ENTRIES PROVIDED:

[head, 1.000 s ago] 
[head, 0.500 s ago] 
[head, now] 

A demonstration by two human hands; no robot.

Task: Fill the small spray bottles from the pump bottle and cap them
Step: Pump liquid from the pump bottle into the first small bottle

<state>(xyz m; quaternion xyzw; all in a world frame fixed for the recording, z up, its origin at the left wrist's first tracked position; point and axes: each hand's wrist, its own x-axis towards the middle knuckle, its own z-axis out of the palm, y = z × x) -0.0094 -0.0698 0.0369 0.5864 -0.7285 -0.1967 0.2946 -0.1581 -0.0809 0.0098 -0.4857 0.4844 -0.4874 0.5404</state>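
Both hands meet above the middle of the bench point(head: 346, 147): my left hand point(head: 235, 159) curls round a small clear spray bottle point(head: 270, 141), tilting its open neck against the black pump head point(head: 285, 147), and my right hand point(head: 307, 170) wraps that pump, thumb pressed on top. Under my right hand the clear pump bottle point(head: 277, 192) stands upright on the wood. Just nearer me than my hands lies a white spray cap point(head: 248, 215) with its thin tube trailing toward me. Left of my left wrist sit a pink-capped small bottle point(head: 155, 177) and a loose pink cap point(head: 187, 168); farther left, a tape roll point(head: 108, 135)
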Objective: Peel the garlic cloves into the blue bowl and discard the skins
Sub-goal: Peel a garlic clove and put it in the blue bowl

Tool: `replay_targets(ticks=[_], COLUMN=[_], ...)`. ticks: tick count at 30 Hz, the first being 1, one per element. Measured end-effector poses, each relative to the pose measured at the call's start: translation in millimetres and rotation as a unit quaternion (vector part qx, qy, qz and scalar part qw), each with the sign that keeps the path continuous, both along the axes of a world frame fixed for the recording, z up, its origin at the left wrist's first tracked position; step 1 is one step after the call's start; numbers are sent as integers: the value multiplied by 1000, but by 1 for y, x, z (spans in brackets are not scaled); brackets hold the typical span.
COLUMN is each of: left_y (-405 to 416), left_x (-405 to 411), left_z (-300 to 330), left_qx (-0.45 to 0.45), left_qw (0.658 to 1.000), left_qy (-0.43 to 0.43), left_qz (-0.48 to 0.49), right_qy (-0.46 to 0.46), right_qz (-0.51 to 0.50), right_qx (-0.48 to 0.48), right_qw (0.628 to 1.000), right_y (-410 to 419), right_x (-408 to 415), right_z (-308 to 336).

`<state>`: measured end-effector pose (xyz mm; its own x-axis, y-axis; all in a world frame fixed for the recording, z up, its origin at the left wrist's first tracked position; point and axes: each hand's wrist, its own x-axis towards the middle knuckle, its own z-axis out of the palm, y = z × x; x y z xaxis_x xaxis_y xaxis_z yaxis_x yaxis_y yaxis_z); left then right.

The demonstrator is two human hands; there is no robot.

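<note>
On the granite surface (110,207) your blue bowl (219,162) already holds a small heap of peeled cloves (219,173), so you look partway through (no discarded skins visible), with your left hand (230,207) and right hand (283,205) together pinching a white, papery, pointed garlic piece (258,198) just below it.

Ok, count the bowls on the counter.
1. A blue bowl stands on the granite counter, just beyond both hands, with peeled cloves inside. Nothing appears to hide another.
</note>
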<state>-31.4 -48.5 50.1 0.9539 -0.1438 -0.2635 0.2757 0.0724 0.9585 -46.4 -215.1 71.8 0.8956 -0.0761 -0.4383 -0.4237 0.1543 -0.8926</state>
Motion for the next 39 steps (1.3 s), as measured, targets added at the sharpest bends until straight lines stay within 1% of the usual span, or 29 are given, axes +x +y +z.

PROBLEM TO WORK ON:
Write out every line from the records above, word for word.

FINISHED TASK:
[head, 1.000 s ago] 
[head, 0.500 s ago] 
[head, now] 

A demonstration by two human hands; no robot.

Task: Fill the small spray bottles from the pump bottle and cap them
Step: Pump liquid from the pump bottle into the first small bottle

<state>(xyz m; quaternion xyzw; all in a world frame fixed for the recording, z up, its origin at the left wrist's first tracked position; point and axes: each hand's wrist, its own x-axis towards the middle knuckle, its own z-axis out of the palm, y = z × x) -0.0094 -0.0698 0.0369 0.5864 -0.7285 -0.1967 0.2946 -0.1581 -0.0809 0.0098 -0.4857 0.4844 -0.4874 0.5404</state>
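Both hands meet above the middle of the bench point(head: 346, 147): my left hand point(head: 235, 159) curls round a small clear spray bottle point(head: 270, 141), tilting its open neck against the black pump head point(head: 285, 147), and my right hand point(head: 307, 170) wraps that pump, thumb pressed on top. Under my right hand the clear pump bottle point(head: 277, 192) stands upright on the wood. Just nearer me than my hands lies a white spray cap point(head: 248, 215) with its thin tube trailing toward me. Left of my left wrist sit a pink-capped small bottle point(head: 155, 177) and a loose pink cap point(head: 187, 168); farther left, a tape roll point(head: 108, 135)
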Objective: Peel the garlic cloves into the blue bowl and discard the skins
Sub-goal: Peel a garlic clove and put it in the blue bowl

Tool: `replay_targets(ticks=[_], COLUMN=[_], ...)`. ticks: tick count at 30 Hz, the first being 1, one per element. Measured end-effector poses, each relative to the pose measured at the call's start: translation in millimetres and rotation as a unit quaternion (vector part qx, qy, qz and scalar part qw), each with the sign that keeps the path continuous, both along the axes of a world frame fixed for the recording, z up, its origin at the left wrist's first tracked position; step 1 is one step after the call's start; numbers are sent as integers: the value multiplied by 1000, but by 1 for y, x, z (spans in brackets are not scaled); brackets hold the typical span.
COLUMN is each of: left_y (-405 to 416), left_x (-405 to 411), left_z (-300 to 330), left_qx (-0.45 to 0.45), left_qw (0.658 to 1.000), left_qy (-0.43 to 0.43), left_qz (-0.48 to 0.49), right_qy (-0.46 to 0.46), right_qz (-0.51 to 0.50), right_qx (-0.48 to 0.48), right_qw (0.628 to 1.000), right_y (-410 to 419), right_x (-408 to 415), right_z (-308 to 336).

`<state>`: measured end-effector pose (xyz mm; its own x-axis, y-axis; all in a world frame fixed for the recording, z up, its origin at the left wrist's first tracked position; point and axes: each hand's wrist, its own x-axis towards the middle knuckle, its own z-axis out of the palm, y = z × x; x y z xaxis_x xaxis_y xaxis_z yaxis_x yaxis_y yaxis_z); left then right.

The demonstrator is two human hands; there is no robot.

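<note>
On the granite surface (110,207) your blue bowl (219,162) already holds a small heap of peeled cloves (219,173), so you look partway through (no discarded skins visible), with your left hand (230,207) and right hand (283,205) together pinching a white, papery, pointed garlic piece (258,198) just below it.

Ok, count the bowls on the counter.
1. A blue bowl stands on the granite counter, just beyond both hands, with peeled cloves inside. Nothing appears to hide another.
</note>
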<state>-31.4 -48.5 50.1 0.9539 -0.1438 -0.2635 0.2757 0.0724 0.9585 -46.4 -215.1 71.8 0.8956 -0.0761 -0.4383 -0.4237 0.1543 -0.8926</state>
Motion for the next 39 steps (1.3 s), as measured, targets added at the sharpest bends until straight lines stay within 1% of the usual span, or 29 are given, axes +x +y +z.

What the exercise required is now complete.